_WHAT YOU NEED TO DO:_
Restate word for word the lines of the data below, from the first through the one that has "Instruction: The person".

_PROVIDED MATERIAL:_
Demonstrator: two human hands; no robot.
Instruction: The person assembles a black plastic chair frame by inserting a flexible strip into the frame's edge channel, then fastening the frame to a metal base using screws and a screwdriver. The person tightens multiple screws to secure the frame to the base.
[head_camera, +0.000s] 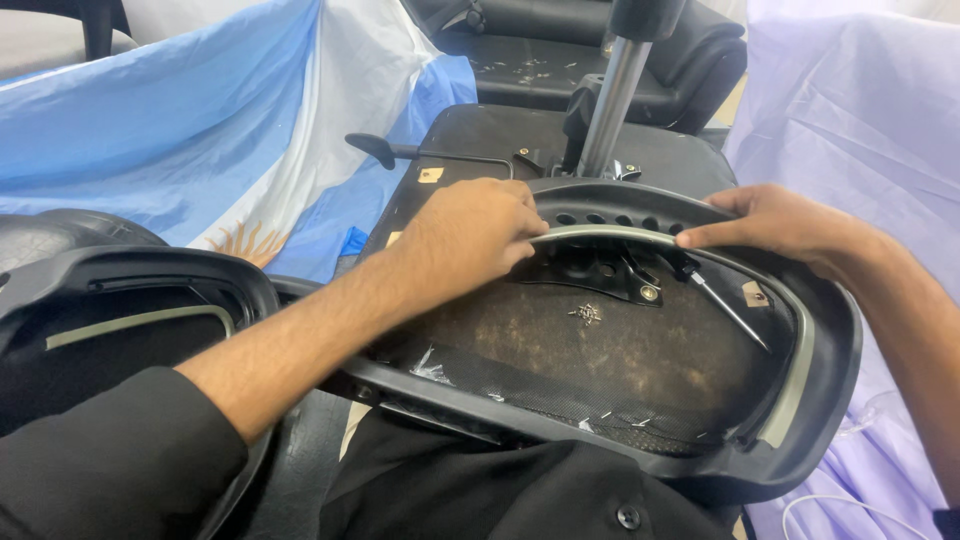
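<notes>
Upside-down black plastic chair seat shell (830, 350) resting across the lap, brown worn underside board (600, 350) facing up. Grey curved trim strip (620, 234) only partly seated: already in the groove down the right rim, top arc looking still loose. Left hand (470, 232) curled over the strip's top bend, fingers pinching it. Right hand (775, 220) flat on the rim, fingertips pressing the strip down. Small pile of screws (586, 314) sitting loose on the board, thin silver screwdriver (725, 308) lying beside them untouched. Black metal bracket (600, 270) already fixed. Second black shell (150, 290) at left, own strip in place.
</notes>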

_FINAL ANSWER:_
Demonstrator: two human hands; no robot.
Instruction: The person assembles a black plastic chair frame by inserting a flexible strip into the frame's edge channel, then fastening the frame to a metal base using screws and a screwdriver. The person tightens multiple screws to secure the frame to the base.

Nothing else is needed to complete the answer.